Fortunately for everyone other than headline writers, inflation expectations fell in the preliminary read on University of Michigan sentiment for June.
Fast forward to the June vintage, and the year-ahead expected change in inflation dropped to “just” 4% (figure below).
That’s still extremely elevated, but it’s a large decline from last month’s 4.6% read. In fact, the MoM decline was the largest since 2012.
Longer-term expectations dropped too, to 2.8% from 3%.
Does that matter? Well, yes. Consumers are obviously a big part of the inflation equation. If they believe prices are likely to rise and they have the confidence to act on those expectations, price increases can become self-fulfilling. If, on the other hand, they expect increases but don’t have the wherewithal to act, confidence erodes as it did in May.

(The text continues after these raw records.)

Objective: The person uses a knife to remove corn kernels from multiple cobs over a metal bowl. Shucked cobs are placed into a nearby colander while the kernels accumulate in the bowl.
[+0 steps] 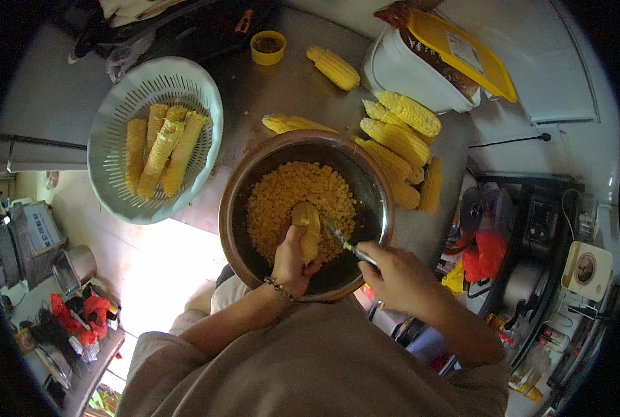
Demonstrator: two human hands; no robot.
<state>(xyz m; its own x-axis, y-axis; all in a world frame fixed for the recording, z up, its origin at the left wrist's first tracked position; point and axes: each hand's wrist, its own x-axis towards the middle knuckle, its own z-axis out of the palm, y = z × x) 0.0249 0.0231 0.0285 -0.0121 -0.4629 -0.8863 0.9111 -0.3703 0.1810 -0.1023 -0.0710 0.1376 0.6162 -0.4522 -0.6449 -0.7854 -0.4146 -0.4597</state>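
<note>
Over a wide metal basin (228,208), my left hand (290,260) grips an ear of corn (308,224) near its lower end. Loose yellow kernels (289,177) cover the basin's bottom. My right hand (393,273) is closed around the handle of a slim metal hand tool (359,254). Its shaft points down and left, with the tip beside the corn; whether it is a knife or another tool I cannot tell. Stripped cobs (158,151) lie in a pale green plastic colander (208,172) to the left of the basin.
Several whole ears of corn (401,140) are piled right of the basin, and another ear (335,68) lies farther back. A small yellow cup (268,48) stands on the metal table (239,104). Behind the pile is a white tub (393,68) with a yellow lid (453,49).
</note>
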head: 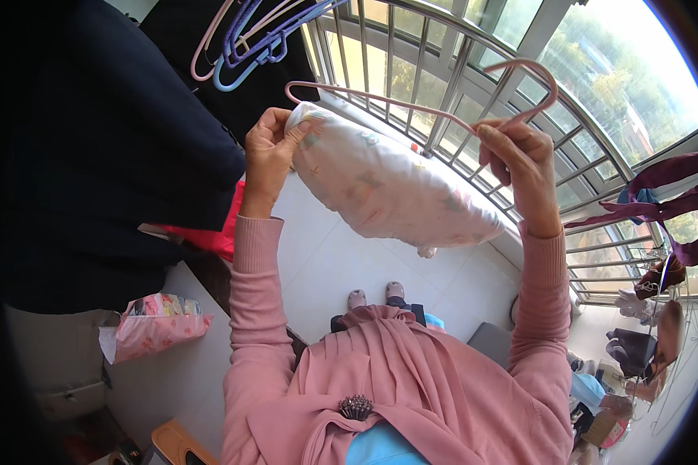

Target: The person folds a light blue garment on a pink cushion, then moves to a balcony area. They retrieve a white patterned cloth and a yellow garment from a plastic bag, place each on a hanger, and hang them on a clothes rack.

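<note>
A pink clothes hanger (395,104) is pinched near the base of its hook by my right hand (517,151). From its lower part hangs a white printed cloth (384,180) with small coloured figures. My left hand (273,151) grips the upper left corner of this cloth between thumb and fingers, close to the hanger's left end. The cloth sags below the hanger between both hands, and whether it is a garment I cannot tell. How it meets the hanger's right end is hidden behind my right hand and the cloth.
Several hangers (250,46) hang at the upper left, near dark clothing (110,151). A metal railing (424,75) runs before the windows. Small items hang from a clip rack (645,343) at the right. A pink patterned bag (157,331) is at the lower left.
</note>
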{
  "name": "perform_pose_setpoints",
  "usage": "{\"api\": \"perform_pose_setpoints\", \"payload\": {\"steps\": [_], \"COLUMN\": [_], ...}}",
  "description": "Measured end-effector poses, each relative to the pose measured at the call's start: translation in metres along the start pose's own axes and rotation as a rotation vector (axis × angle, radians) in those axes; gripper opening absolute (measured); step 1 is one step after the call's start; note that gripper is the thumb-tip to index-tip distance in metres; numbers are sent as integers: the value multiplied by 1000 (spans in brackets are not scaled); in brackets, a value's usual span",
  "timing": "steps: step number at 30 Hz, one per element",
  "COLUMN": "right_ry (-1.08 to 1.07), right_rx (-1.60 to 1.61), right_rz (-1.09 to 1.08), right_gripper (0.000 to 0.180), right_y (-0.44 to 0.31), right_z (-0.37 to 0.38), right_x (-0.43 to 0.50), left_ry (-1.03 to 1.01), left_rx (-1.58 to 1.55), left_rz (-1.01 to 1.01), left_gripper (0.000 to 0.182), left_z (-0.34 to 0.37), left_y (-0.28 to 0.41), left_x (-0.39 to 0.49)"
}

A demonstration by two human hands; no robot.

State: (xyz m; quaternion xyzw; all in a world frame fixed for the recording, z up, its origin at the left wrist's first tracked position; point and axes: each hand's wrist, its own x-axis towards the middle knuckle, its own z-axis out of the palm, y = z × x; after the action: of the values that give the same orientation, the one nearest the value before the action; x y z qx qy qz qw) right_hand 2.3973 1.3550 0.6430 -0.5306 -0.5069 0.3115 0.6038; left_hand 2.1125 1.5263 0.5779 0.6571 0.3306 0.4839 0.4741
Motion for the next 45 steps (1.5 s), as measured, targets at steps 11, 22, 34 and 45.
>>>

The headline consumer sentiment gauge rose to 86.4 in June (figure below), better than consensus expected. Both the current conditions and expectations gauges jumped. “The early June gain was mainly among middle and upper income households and for future economic prospects rather than current conditions,” Richard Curtin, the survey’s chief economist said.

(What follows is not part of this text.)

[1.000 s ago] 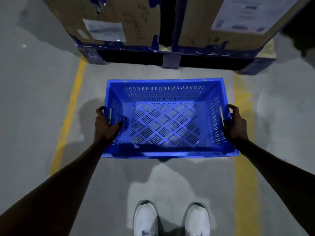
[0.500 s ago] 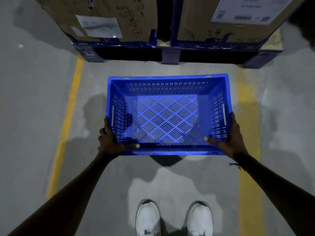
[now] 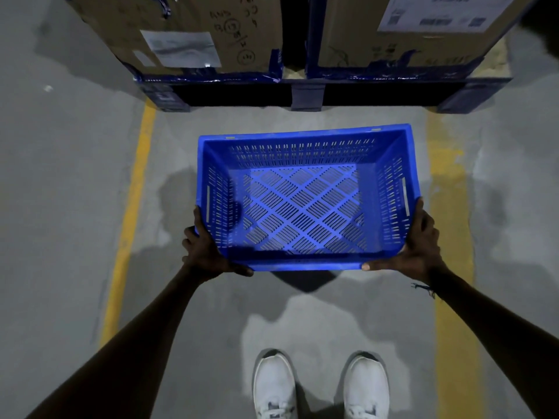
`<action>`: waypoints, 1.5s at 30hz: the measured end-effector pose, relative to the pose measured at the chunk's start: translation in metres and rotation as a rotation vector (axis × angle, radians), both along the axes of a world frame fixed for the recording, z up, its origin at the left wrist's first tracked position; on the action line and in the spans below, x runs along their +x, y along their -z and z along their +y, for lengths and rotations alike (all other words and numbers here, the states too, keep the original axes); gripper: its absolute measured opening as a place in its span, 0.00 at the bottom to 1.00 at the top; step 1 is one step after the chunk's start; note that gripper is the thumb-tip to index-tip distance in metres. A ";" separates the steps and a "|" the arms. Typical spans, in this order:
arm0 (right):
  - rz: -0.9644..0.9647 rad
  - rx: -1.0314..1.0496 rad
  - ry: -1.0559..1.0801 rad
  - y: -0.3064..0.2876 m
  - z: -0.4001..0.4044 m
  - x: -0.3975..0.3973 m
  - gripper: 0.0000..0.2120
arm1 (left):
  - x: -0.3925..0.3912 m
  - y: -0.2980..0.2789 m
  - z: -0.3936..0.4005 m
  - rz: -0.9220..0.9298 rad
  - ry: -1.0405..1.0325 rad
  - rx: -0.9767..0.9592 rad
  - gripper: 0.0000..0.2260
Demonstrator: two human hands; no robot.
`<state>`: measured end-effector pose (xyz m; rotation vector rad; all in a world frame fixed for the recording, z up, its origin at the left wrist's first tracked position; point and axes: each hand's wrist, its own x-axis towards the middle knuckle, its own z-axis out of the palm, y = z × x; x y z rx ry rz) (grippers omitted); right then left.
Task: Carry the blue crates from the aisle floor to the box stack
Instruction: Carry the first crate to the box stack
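Observation:
An empty blue slotted crate (image 3: 305, 204) is held level above the grey floor, with its shadow under it. My left hand (image 3: 208, 249) grips its near left corner, fingers under the rim. My right hand (image 3: 416, 246) grips the near right corner, thumb along the front edge. Beyond the crate stand two large cardboard boxes, the left box (image 3: 193, 31) and the right box (image 3: 402, 31), on a dark pallet (image 3: 305, 92).
Two yellow floor lines run away from me, the left line (image 3: 130, 225) and the right line (image 3: 450, 237), on either side of the crate. My white shoes (image 3: 320, 385) are at the bottom. Grey concrete lies to the left and right of the pallet.
Both hands slid from the crate's side handles to its near corners. The crate moved forward, closer to the pallet, and the boxes came nearer in view.

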<state>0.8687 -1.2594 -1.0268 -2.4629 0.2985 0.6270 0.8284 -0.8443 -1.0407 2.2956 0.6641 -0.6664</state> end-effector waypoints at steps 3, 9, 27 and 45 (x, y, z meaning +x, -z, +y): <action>0.004 0.016 0.018 0.000 0.004 -0.004 0.85 | 0.007 -0.002 0.005 -0.023 0.032 0.005 0.88; 0.023 0.026 0.001 -0.003 0.007 -0.003 0.85 | 0.010 0.002 0.009 -0.035 0.047 0.032 0.88; 0.057 0.007 -0.035 -0.004 0.001 0.003 0.86 | -0.005 0.004 0.001 -0.027 -0.043 0.053 0.88; -0.128 0.232 0.170 -0.260 0.022 -0.045 0.34 | -0.040 -0.293 -0.070 -0.117 -0.042 0.093 0.28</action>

To be sure, inflation is still top of mind. “Spontaneous references to market prices for homes, vehicles, and household durables fell to their worst level since the all-time record in November 1974,” Curtin went on to say, adding that “these unfavorable perceptions of market prices reduced overall buying attitudes for vehicles and homes to their lowest point since 1982.”

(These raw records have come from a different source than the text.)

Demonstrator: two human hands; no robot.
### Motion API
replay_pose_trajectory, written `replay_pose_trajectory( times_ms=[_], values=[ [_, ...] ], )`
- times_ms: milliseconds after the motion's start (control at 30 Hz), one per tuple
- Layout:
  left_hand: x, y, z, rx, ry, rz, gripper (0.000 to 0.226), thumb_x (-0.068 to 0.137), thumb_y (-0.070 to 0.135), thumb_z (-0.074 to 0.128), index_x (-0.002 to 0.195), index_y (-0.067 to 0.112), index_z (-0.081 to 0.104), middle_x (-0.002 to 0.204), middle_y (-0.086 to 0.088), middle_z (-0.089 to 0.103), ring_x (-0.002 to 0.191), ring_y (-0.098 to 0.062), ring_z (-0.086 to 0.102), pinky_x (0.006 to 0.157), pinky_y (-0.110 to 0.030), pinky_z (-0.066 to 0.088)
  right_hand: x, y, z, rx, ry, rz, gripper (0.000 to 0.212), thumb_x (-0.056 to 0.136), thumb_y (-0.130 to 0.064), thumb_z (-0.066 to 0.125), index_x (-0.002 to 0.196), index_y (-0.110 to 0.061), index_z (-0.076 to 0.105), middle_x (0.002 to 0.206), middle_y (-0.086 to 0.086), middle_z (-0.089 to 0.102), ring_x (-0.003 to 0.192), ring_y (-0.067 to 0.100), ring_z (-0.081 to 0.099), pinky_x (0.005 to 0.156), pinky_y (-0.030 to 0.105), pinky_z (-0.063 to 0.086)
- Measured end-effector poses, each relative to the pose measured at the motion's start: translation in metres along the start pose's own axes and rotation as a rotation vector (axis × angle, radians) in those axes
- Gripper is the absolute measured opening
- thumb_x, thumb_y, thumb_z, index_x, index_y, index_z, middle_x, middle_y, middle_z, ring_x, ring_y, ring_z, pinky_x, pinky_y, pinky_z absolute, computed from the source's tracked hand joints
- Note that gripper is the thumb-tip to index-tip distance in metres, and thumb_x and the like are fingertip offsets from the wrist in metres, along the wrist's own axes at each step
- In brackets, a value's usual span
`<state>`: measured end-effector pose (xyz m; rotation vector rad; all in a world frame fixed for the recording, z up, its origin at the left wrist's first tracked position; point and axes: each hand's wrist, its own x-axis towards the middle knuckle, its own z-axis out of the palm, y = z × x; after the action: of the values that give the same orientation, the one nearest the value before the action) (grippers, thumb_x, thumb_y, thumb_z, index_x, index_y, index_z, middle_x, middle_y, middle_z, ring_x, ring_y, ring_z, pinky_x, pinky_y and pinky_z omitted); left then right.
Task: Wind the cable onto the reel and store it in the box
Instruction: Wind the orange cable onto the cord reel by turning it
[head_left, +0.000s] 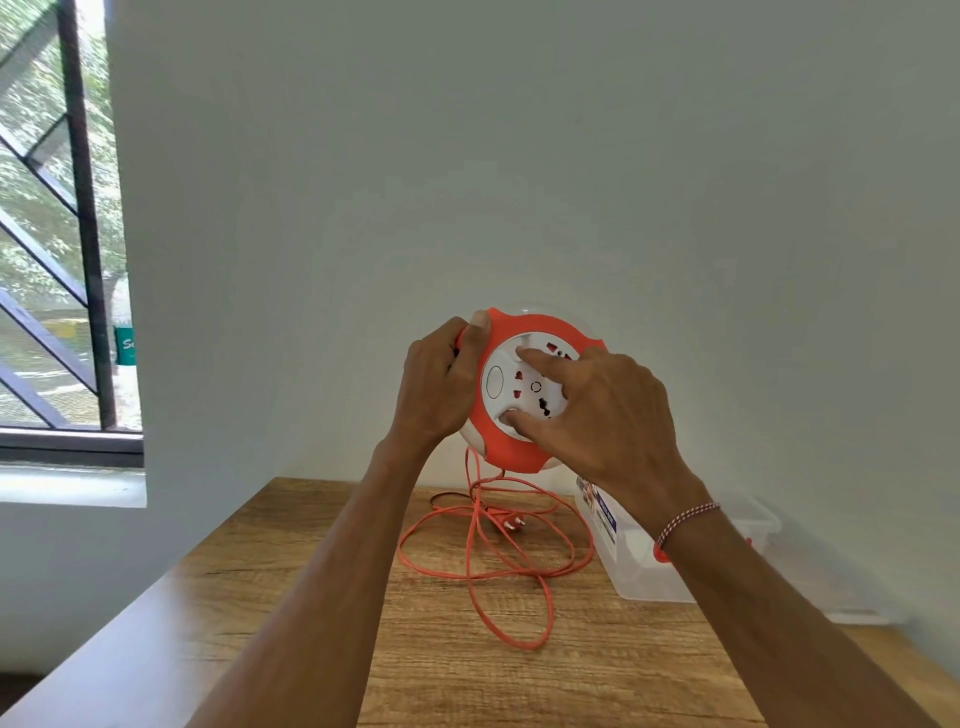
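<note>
I hold a round orange and white cable reel (511, 447) upright in the air above the table's far end. My left hand (439, 387) grips its left rim, thumb on top. The fingers of my right hand (597, 415) press on the white socket disc (498, 382) in the reel's face. An orange cable (488, 551) hangs from the reel's underside and lies in loose loops on the wooden table (415, 675), its plug (511, 524) among the loops. A clear plastic box (639, 571) stands to the right, partly hidden by my right forearm.
A plain wall stands right behind the table. At the left is a window (52, 234) with dark bars and a sill. The box's lid seems to lie beside it at the right, under my arm.
</note>
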<state>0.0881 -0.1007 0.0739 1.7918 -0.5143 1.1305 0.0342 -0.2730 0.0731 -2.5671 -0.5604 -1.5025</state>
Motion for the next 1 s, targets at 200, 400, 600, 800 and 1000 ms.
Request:
replay_pose_trajectory(
  times_ms=[200,400,600,800,1000],
  values=[
    [0.000,-0.003,-0.002,-0.068,0.017,-0.039,0.057,0.102,0.048,0.034,0.082,0.002,0.061,0.071,-0.013,0.068,0.061,-0.028,0.065,0.056,-0.040,0.054,0.008,0.012,-0.006,0.073,0.021,-0.212,0.043,0.085,-0.049,0.065,0.122,-0.028,0.067,0.108,0.005,0.062,0.099,0.020,0.050,0.075,0.032,0.053],
    [0.000,-0.004,-0.002,-0.057,0.018,-0.040,0.055,0.103,0.047,0.034,0.084,0.003,0.063,0.072,-0.009,0.070,0.062,-0.025,0.067,0.059,-0.040,0.057,0.008,0.011,-0.010,-0.011,-0.197,-0.357,0.041,0.065,-0.023,0.089,0.103,-0.031,0.075,0.139,0.004,0.053,0.119,0.028,0.044,0.088,0.044,0.054],
    [-0.001,-0.001,-0.001,-0.025,-0.002,-0.016,0.058,0.103,0.046,0.035,0.083,-0.001,0.063,0.073,-0.016,0.069,0.062,-0.034,0.066,0.059,-0.053,0.055,0.007,0.007,-0.012,-0.083,-0.169,-0.344,0.050,0.059,-0.030,0.092,0.105,-0.038,0.074,0.130,0.003,0.058,0.109,0.028,0.049,0.080,0.040,0.051],
    [-0.003,-0.002,0.000,-0.010,-0.002,-0.034,0.054,0.102,0.047,0.036,0.083,0.005,0.065,0.075,-0.007,0.071,0.064,-0.022,0.070,0.060,-0.043,0.059,0.003,0.008,-0.005,-0.039,-0.124,-0.235,0.058,0.076,-0.021,0.079,0.126,-0.043,0.060,0.119,0.011,0.053,0.108,0.029,0.053,0.081,0.040,0.053],
    [-0.002,-0.001,0.002,-0.031,0.012,-0.032,0.055,0.103,0.048,0.035,0.072,0.007,0.056,0.062,-0.005,0.062,0.055,-0.021,0.061,0.052,-0.037,0.049,0.002,0.005,-0.007,0.040,-0.032,-0.070,0.060,0.079,-0.060,0.060,0.134,-0.037,0.055,0.106,0.007,0.067,0.086,0.023,0.065,0.073,0.033,0.056]
  ],
)
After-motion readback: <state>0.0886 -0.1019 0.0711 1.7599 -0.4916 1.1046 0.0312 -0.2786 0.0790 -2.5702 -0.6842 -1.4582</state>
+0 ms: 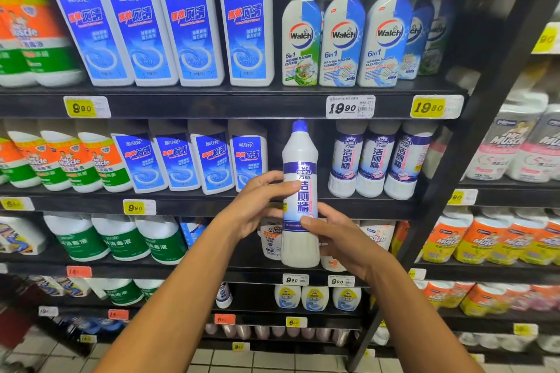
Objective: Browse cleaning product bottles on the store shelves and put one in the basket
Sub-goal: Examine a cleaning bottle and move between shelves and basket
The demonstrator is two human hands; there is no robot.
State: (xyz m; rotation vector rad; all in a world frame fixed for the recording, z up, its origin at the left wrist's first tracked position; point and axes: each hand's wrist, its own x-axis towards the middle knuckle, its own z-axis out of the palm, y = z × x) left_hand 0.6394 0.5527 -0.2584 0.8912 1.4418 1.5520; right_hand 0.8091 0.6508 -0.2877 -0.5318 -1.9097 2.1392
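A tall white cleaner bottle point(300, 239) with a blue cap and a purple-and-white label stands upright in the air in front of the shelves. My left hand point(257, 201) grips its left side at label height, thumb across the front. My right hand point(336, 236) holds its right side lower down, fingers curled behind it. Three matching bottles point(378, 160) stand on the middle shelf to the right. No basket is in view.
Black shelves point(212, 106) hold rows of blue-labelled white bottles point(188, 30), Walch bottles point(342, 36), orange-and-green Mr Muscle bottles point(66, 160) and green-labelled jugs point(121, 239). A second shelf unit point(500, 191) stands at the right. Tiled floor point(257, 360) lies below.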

The tone of the color accompanying the survey was, to me anyway, demonstrably more cautious than usual. That’s a wholly subjective assessment, but I think it’s reasonable.
Although Curtin suggested consumers will be a bit less sensitive to rising prices thanks to pent-up demand and elevated savings, he said that state of affairs will prove temporary.
He also warned that although “expansive monetary and fiscal policies are still warranted, the accompanying rise in inflation will cause uneven distributional impacts.”
That’s the dangerous irony of the current policy conjuncture: If it’s “too” inflationary, it will end up hurting the very same people it’s designed to help. Curtin said that the disproportionate burden of higher prices has “already been noticed… among the elderly and lower income households.”